WORK ORDER :: Across the listing below, count every line where the string "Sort" appears, then give only the count.

━━ INPUT DATA

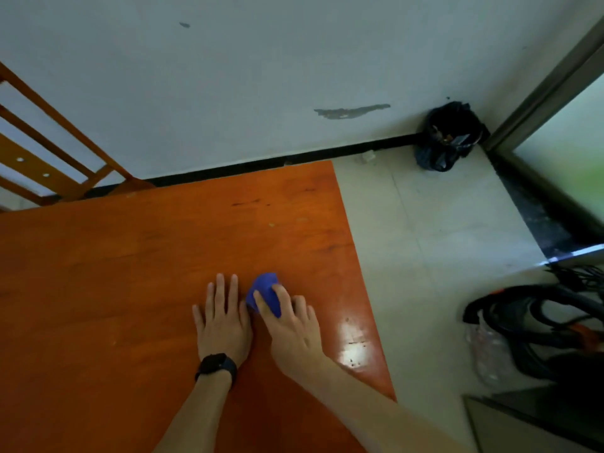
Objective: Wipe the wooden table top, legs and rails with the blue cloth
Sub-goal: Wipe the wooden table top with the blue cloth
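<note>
— Both hands sit low in the middle of the frame: the right hand is closed over the bunched blue cloth, pressing it onto the wooden table top, while the left hand lies flat beside it, fingers spread, holding nothing, a black watch at its wrist.

— Where is the cloth on the table?

— Lower centre of the frame, near the table's right edge. Dark specks show in a glossy patch at lower right of the top, and faint marks toward its far edge.

— What could go wrong?

— My guess: with the cloth wadded so small, a stroke covers little and could skip those specks. A sweep toward the right edge might also push grit onto the tiled floor. Legs and rails are out of sight, presumably not yet wiped.

— Any containers?

— A black bag-lined bin sits in the corner at upper right; its contents are unclear. A clear plastic bottle lies at right among black cables. A wooden chair stands at upper left.
</note>
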Available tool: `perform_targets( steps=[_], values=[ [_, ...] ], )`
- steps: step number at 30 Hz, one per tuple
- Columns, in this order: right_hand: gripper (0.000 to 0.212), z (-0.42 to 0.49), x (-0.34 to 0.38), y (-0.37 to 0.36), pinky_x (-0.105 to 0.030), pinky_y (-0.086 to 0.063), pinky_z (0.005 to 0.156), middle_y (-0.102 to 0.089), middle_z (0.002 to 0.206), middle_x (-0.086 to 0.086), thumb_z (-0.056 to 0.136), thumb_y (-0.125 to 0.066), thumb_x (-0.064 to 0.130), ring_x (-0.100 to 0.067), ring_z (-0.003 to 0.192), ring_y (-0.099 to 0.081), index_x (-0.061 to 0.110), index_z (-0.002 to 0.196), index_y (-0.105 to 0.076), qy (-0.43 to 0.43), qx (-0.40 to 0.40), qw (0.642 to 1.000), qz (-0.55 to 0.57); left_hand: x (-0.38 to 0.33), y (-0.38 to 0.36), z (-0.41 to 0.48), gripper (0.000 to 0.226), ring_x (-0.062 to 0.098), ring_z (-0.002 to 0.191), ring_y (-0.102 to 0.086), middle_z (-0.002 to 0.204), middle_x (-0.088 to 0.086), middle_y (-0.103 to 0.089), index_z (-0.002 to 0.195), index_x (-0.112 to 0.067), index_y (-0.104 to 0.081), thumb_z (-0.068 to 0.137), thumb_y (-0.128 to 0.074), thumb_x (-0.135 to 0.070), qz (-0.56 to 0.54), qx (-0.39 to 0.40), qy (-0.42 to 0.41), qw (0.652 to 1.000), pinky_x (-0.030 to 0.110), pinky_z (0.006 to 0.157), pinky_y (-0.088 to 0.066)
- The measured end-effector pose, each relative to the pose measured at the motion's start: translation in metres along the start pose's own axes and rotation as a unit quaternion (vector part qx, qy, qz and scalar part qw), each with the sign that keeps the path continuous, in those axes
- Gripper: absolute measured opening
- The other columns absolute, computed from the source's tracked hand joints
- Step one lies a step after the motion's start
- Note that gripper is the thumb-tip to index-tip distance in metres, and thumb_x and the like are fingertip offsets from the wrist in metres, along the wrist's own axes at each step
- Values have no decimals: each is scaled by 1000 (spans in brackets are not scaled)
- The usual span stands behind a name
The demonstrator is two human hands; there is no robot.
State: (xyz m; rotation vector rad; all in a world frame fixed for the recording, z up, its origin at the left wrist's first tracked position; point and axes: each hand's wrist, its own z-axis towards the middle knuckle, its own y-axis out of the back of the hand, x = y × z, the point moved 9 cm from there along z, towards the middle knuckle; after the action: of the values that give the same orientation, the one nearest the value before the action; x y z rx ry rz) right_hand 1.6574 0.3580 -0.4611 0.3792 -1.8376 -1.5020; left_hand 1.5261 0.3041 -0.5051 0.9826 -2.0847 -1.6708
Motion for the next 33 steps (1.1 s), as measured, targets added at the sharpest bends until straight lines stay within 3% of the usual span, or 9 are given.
perform_targets(
  steps=[2,6,9,14,19,23,27,29,33],
  values=[
    [79,4,-26,5,-40,-45,74,-37,146,-9,77,-59,16,-32,98,-51,32,148,-31,28,-24,999,-33,14,-7,-28,61,13,150,12,163,-8,8,155,-37,4,96,3,-55,9,3,-2,1000,51,121,1],
    [70,21,-160,62,-44,-44,82,-46,137,-15,78,-45,16,-39,96,-50,27,147,-40,-184,-91,977,-61,21,-11,-49,62,14,150,11,163,-8,9,155,-36,4,97,5,-55,27,-10,-7,1000,51,122,1],
    [70,0,-214,84,-43,-38,89,-37,143,-18,81,-52,12,-40,100,-44,21,148,-36,-258,-84,961,-56,17,-12,-51,58,16,151,6,165,-3,3,156,-32,3,101,0,-49,23,-18,8,1000,52,122,-5],
    [63,-68,-137,79,-44,-42,88,-40,144,-18,87,-52,13,-35,93,-46,23,148,-39,-155,-174,972,-11,11,-20,-77,58,17,152,6,165,-1,2,157,-30,0,102,-8,-46,0,-22,8,1000,51,122,-3],
    [80,-174,-33,1,-41,-49,79,-40,146,-8,76,-61,14,-30,97,-50,34,148,-35,-3,-48,998,-30,15,-45,-154,60,17,152,2,164,-5,1,157,-34,-4,100,-10,-51,-13,-32,-9,999,51,120,0],
    [69,-217,-110,16,-46,-47,84,-42,140,-18,83,-48,18,-39,96,-50,28,150,-36,-201,-80,976,4,25,-66,-221,58,17,150,15,163,-7,13,155,-39,8,101,-5,-55,-22,-3,27,999,51,120,9],
    [68,-244,-161,40,-48,-34,101,-27,151,-20,91,-48,15,-42,120,-37,24,154,-24,-368,-50,928,38,17,-71,-258,60,23,150,16,163,-1,17,155,-34,12,100,-6,-53,-23,43,54,997,55,120,5],
    [65,-252,-149,52,-49,-34,101,-28,151,-21,93,-49,15,-43,121,-36,23,153,-26,-344,-84,934,45,8,-70,-271,61,26,150,13,163,2,16,155,-32,11,101,-7,-52,-29,46,53,997,55,119,2],
    [66,-262,-63,29,-45,-45,94,-29,149,-13,90,-48,20,-34,111,-43,28,152,-28,-97,-38,994,16,-6,-75,-289,66,27,149,18,160,1,25,154,-29,17,103,-22,-44,-37,69,57,995,58,118,1]
  ],
)
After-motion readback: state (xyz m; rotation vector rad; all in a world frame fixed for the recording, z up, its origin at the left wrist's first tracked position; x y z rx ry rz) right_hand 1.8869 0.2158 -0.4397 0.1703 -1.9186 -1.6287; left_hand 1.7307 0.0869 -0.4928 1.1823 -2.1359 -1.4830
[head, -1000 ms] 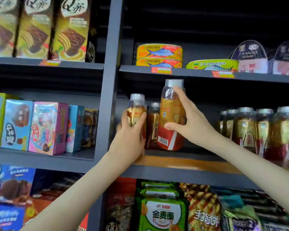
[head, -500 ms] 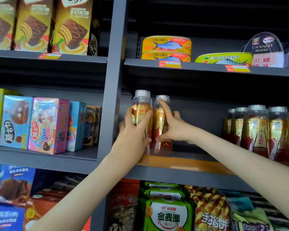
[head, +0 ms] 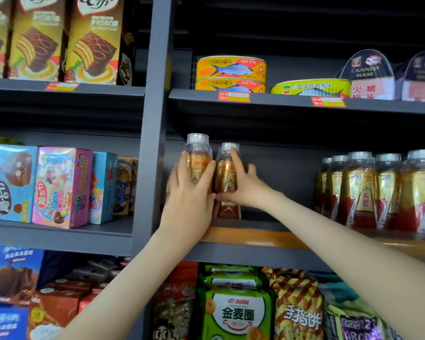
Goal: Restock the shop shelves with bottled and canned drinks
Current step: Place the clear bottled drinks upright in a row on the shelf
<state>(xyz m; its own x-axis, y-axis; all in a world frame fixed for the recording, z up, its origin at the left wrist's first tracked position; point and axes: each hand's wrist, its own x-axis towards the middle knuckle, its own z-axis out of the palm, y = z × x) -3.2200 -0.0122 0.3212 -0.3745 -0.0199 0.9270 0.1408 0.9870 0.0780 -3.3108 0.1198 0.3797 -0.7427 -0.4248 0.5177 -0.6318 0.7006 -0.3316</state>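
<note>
Left hand [head: 189, 195]: I have it wrapped round the left bottle from the front, with the thumb spread to the right of the body and the fingers up its left side.
Left bottle [head: 198, 160]: amber drink, clear shoulder, pale cap. It is upright, just beside the grey upright post [head: 155, 123]. My hand hides the base, so I cannot tell whether it stands on the shelf.
Right hand [head: 247, 190]: gripping the right bottle. The forefinger [head: 234, 158] is stretched straight up the neck to the cap, the thumb lies low across the label, and the other fingers curl round the far side.
Right bottle [head: 227, 182]: same product, upright, base on the drinks shelf, just beside the left bottle.
Drinks shelf [head: 260, 238]: grey with an orange strip along the front lip; middle tier, right bay.
Row of bottles [head: 378, 190]: same drink, standing at the right end of that shelf, well apart from my pair.
Shelf above: two stacked yellow fish tins [head: 231, 72], a green tin [head: 309, 87], canned ham [head: 368, 74].
Shelf below: snack bags [head: 236, 312].
Left bay: chocolate cake boxes [head: 93, 42] on the top tier, coloured snack boxes [head: 59, 187] on the middle tier.
</note>
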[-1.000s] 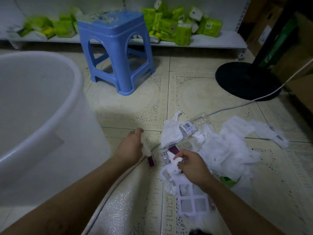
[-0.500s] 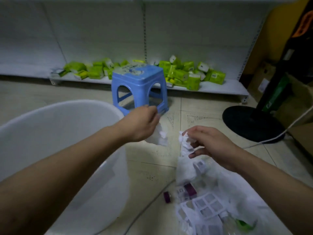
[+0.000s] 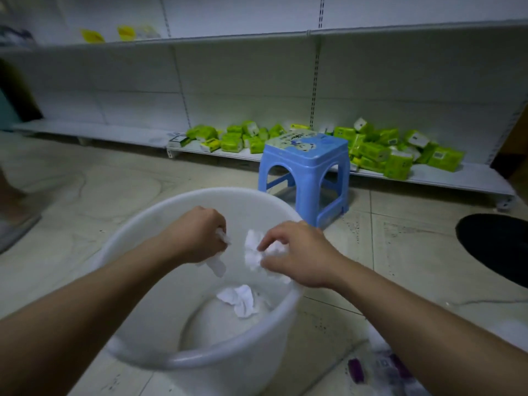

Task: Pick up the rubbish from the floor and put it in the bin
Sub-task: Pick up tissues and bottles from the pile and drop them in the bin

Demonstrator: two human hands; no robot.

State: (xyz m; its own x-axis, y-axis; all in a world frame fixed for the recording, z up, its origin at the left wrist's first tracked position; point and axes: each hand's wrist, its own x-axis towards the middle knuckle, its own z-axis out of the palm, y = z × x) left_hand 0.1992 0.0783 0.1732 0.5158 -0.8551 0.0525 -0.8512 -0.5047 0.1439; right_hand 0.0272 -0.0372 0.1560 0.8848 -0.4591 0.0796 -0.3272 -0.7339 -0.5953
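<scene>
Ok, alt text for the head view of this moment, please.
Both hands hold crumpled white tissue over a white bin: left hand, right hand. One tissue wad already lies inside. A blue stool and green packets on a low shelf sit behind.

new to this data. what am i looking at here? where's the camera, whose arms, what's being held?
There is no robot: a person works with bare hands. The single picture comes from a wide-angle camera worn on the head, looking forward and down, so the arms reach in from the bottom edge.

Both hands are over a white bin on a tiled floor. The left hand is closed on a crumpled white tissue that hangs below the fist. The right hand pinches a second tissue wad. One tissue already lies at the bottom of the bin.

Behind the bin stands a blue stool, and behind that a low shelf with green packs. More rubbish lies on the floor at lower right, blurred.
</scene>
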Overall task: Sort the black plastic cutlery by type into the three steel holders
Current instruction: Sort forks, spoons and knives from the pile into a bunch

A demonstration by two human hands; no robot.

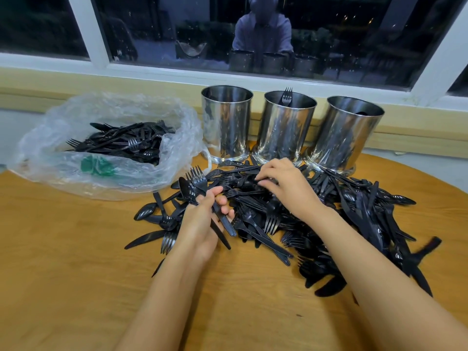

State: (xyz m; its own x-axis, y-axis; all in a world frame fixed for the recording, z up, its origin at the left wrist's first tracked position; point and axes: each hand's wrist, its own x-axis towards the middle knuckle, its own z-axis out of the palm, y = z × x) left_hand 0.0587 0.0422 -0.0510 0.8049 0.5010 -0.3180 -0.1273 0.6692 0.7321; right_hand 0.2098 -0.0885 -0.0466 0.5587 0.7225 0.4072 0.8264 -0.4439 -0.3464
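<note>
Left hand (202, 219): fingers curled round the handles of several black forks (198, 179) and one spoon (187, 191), heads up, at the near left edge of the cutlery pile (258, 224). Right hand (283, 183): palm down on the pile's far side, bent fingertips touching forks, though a pinch cannot be made out. Just beyond stand the left holder (226, 122), the middle holder (288, 127) with one fork (287, 96) above its rim, and the right holder (347, 133); a clear plastic bag (114, 112) of cutlery lies left, with bare wooden table (76, 262) nearer.

Clear plastic bag (119, 107) on wooden table (76, 274), window (162, 29) behind.
</note>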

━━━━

SOLUTION BELOW :: 2